In the wake of another school shooting, there is more heartbreak and many questions.

The 19-year-old charged with killing 17 people at a Parkland, Florida, school had a "very disturbing" social media presence, according to Broward County authorities, as reported by NBC News.

Nikolas Cruz's social media actions are being investigated as communities around the country take stock of their own understanding of potential warning signs.

James Hawthorne, chief of police at the Cedar Hill ISD police department, says that locally school district police departments can monitor social media for signs of criminal activity and violence. The technology, however, has limitations and can't catch everything.

Hawthorne says his best intelligence comes from people who recognize and report warning signs.

"I always say the best way to have some impact in that is through the relationships we have every day with the students and the administrators and the staff at the schools," Hawthorne said.

Social media activity he wants to know about include signs that a student is fascinated with death or violence, either toward people or animals. If a student is associating with violent groups like white supremacists, he would like to investigate further.

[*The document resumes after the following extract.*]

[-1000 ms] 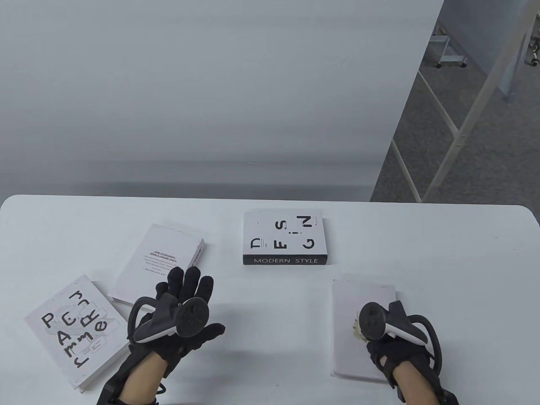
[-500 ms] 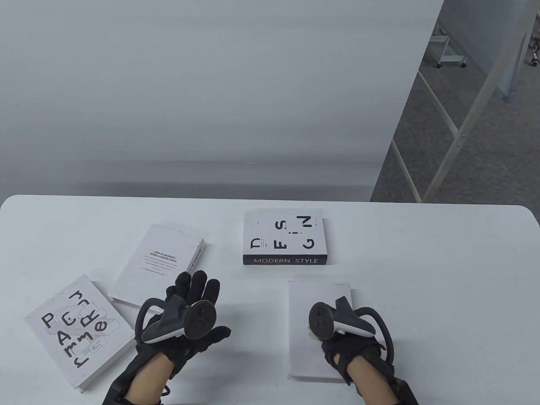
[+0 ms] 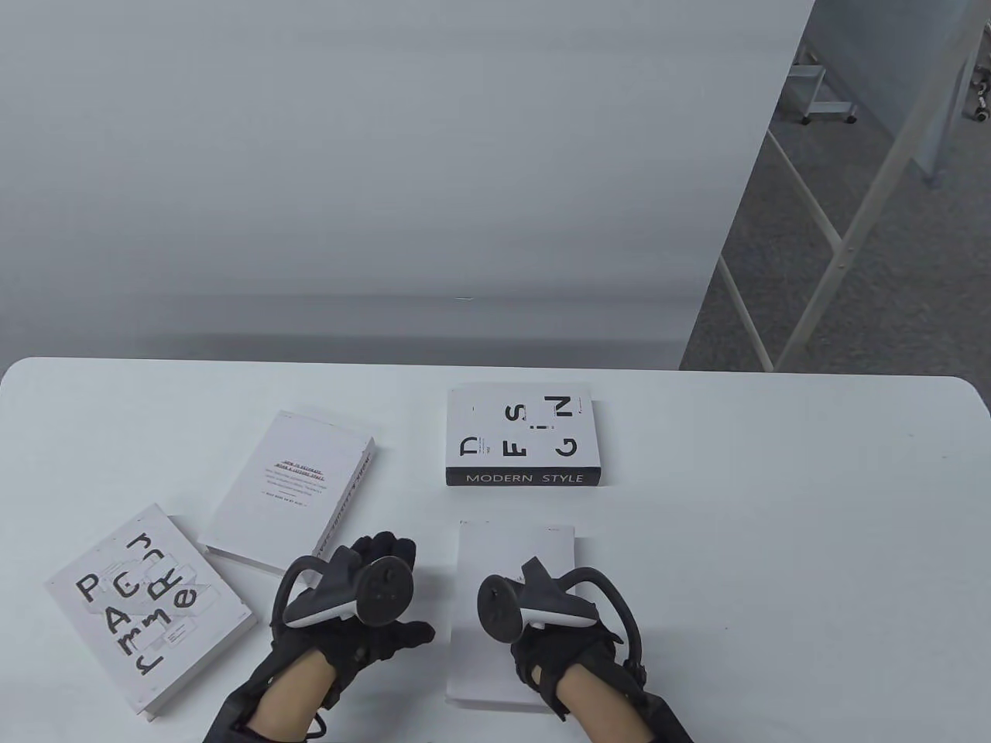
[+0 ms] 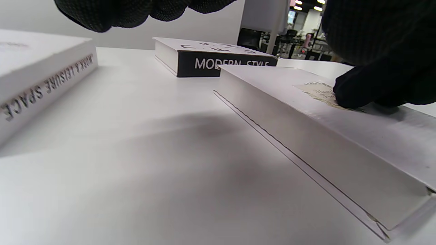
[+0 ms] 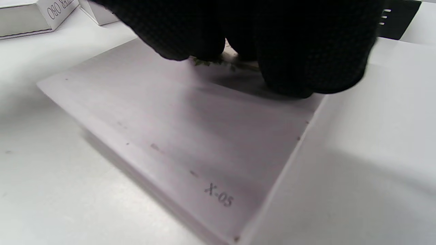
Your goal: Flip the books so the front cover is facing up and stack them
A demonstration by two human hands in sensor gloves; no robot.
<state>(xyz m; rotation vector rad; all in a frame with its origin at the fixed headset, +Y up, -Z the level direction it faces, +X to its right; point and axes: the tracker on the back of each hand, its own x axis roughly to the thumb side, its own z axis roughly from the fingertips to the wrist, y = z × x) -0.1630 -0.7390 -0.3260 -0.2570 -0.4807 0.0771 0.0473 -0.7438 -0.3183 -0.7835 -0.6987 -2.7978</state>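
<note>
A plain white book (image 3: 507,553) lies flat near the front middle of the table. My right hand (image 3: 542,619) presses its fingertips (image 4: 357,92) down on a small beige label on the cover; the fingers also show in the right wrist view (image 5: 289,68), above the book (image 5: 190,129). My left hand (image 3: 387,596) is open and empty just left of this book (image 4: 306,136). A "MODERN STYLE" book (image 3: 522,437) lies behind it. A "WORK & LEISURE SPACE" book (image 3: 290,484) and a letter-covered book (image 3: 143,607) lie at the left.
The white table (image 3: 774,503) reaches to a rounded far edge against a grey wall. Bare table top lies to the right of the plain book. A metal frame (image 3: 836,232) stands on the floor beyond the table's right rear.
My right hand has slid the plain white book leftward from the right side to the front middle. My left hand has moved right and a little nearer the front edge.
</note>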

A social media post alone isn't proof of a problem, but Hawthorne says it should prompt more investigation to find out if the student is also demonstrating behavioral problems.

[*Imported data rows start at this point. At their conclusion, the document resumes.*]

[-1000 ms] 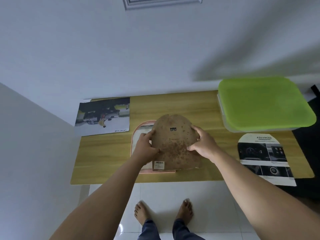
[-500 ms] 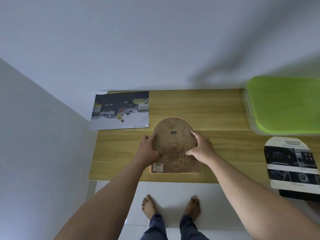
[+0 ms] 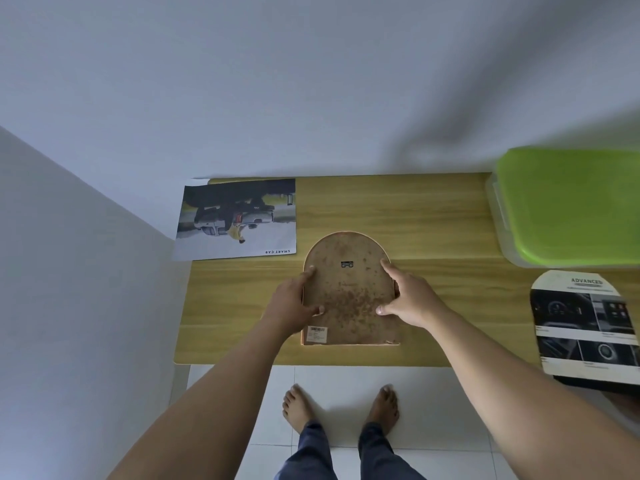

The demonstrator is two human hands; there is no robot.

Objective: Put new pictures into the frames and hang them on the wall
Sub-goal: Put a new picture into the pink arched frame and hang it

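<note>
An arched picture frame [image 3: 348, 296] lies face down on the wooden table [image 3: 433, 216]. Its brown spotted backing board faces up, with a small metal hanger near the top and a barcode sticker at the lower left. My left hand [image 3: 294, 306] grips the frame's left edge, thumb on the board. My right hand [image 3: 410, 297] grips the right edge, fingers pressed on the board. A rectangular car picture [image 3: 239, 220] lies at the table's back left. An arch-cut picture [image 3: 585, 323] of a car dashboard lies at the right.
A container with a green lid [image 3: 575, 206] stands at the table's back right. White walls close in behind the table and along its left side. My bare feet [image 3: 341, 407] stand on white floor tiles below the table's front edge.
The backing board, held tilted and offset over the pink frame a second ago, now sits flat and aligned on it. Both hands stayed at its sides. The view has shifted left.
</note>
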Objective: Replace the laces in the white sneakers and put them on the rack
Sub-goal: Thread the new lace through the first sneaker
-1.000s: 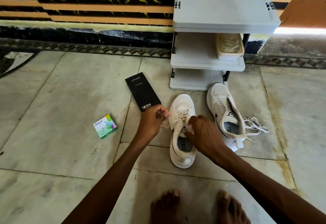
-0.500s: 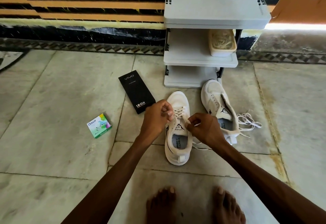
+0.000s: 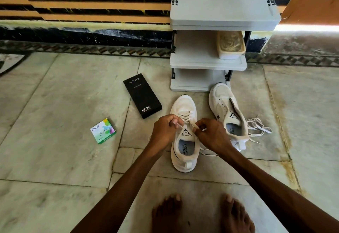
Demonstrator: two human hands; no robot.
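Drawn closer together, the left hand (image 3: 166,131) and right hand (image 3: 211,135) each pinch an end of the lace (image 3: 185,116) over the tongue of the near sneaker (image 3: 184,104). That shoe looks almost laced. The right sneaker (image 3: 220,97) lies unlaced with a loose lace (image 3: 258,128) beside it, and neither is on the rack (image 3: 207,64) yet.

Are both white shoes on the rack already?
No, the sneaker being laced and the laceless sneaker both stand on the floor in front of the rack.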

"We will check things out, and there are times and occasions when things come out of that [you think] thank God somebody called in," Hawthorne said. "Somebody saw something that looked out of place, and that's the piece of information we needed in order to get this person help, or it's just the piece of information we needed to intervene in a situation that could have had heavier consequences later on."

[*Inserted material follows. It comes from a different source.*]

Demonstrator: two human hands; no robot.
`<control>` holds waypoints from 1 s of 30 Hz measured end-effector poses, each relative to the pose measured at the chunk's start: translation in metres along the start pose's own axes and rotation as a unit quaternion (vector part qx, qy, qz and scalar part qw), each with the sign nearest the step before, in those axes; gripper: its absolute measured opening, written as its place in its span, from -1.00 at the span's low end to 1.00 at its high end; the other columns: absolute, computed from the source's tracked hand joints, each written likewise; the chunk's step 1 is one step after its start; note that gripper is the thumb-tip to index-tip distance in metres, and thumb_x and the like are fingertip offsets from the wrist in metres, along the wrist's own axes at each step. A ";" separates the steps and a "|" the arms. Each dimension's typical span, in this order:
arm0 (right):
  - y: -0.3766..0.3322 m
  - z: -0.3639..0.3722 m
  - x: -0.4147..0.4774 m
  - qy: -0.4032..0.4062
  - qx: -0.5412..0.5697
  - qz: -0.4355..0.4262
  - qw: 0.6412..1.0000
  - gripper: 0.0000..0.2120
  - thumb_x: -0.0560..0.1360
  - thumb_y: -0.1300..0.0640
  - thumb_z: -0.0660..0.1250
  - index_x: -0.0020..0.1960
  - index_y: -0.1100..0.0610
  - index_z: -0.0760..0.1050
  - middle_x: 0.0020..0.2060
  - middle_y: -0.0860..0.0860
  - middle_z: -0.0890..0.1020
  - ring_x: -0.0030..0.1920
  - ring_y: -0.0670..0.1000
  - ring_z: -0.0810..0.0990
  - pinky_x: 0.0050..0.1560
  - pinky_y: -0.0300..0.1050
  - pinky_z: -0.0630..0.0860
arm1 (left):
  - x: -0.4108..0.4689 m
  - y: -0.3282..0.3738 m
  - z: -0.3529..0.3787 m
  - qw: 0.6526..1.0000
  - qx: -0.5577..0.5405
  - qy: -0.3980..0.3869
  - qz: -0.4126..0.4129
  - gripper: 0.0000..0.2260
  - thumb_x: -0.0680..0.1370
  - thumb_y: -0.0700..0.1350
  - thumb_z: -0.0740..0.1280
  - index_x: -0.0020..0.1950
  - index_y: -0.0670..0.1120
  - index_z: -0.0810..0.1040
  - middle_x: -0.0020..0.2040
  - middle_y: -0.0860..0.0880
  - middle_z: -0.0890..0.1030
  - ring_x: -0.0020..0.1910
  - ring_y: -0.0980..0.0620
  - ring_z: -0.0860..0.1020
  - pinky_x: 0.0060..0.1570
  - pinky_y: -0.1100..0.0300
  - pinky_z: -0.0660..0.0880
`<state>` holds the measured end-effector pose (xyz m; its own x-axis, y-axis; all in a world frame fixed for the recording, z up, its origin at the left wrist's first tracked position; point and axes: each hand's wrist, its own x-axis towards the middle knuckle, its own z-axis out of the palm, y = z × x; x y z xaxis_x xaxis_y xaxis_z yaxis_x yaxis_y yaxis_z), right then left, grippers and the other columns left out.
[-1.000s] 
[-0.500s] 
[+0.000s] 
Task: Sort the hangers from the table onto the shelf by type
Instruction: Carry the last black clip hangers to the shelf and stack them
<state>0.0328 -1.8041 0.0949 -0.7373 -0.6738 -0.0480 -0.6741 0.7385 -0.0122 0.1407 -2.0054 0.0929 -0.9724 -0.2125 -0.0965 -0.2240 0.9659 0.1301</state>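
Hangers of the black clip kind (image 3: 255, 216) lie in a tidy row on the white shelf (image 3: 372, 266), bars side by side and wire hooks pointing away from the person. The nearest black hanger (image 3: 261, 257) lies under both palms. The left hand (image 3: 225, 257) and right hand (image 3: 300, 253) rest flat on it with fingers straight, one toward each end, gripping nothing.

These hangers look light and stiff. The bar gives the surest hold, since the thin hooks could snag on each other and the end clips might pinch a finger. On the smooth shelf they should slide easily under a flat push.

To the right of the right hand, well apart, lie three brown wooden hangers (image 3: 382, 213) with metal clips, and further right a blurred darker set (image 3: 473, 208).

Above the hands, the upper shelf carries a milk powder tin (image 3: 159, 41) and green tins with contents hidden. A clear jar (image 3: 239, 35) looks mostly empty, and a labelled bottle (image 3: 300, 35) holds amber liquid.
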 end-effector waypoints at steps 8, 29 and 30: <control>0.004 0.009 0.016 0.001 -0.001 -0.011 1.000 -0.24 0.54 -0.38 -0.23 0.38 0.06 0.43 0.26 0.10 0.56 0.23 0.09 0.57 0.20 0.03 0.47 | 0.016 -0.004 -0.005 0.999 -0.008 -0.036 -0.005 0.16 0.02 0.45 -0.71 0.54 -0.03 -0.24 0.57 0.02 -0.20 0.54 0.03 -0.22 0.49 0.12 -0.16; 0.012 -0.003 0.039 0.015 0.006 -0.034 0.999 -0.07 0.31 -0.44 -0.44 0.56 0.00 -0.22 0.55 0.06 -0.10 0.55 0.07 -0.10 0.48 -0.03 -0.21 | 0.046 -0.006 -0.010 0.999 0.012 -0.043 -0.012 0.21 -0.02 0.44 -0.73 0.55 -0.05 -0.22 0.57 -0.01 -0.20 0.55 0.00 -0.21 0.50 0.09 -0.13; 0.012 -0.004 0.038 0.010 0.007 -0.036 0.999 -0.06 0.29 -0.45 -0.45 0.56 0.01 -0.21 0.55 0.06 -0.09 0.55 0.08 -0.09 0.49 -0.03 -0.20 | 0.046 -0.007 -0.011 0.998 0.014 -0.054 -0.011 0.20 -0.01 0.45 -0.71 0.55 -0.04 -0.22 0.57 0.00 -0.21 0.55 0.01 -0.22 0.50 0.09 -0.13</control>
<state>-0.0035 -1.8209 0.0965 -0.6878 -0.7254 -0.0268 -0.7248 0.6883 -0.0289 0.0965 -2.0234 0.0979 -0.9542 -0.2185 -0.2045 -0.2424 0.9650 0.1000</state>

Dr. John Jeffrey, a North Texas clinical psychologist, adds that he advises adults to be on the lookout for signs of despair, or hopelessness from a young person. He says giving up on the future or disregarding rules and other people are behavioral warning signs.

Parents should make a call to a school official or police if there is a known threat of violence and communicate with other parents to ensure accountability.

"Everybody needs to share the responsibility. Let's all be contacting school officials," Jeffrey said. "Make sure that we know everybody is aware of this and let's move on this quickly."

"We want to keep the equation simple. If a young person has made a threat and someone is not sure if they were serious or if there's a real threat there, we have to err on the side of safety," Jeffrey said.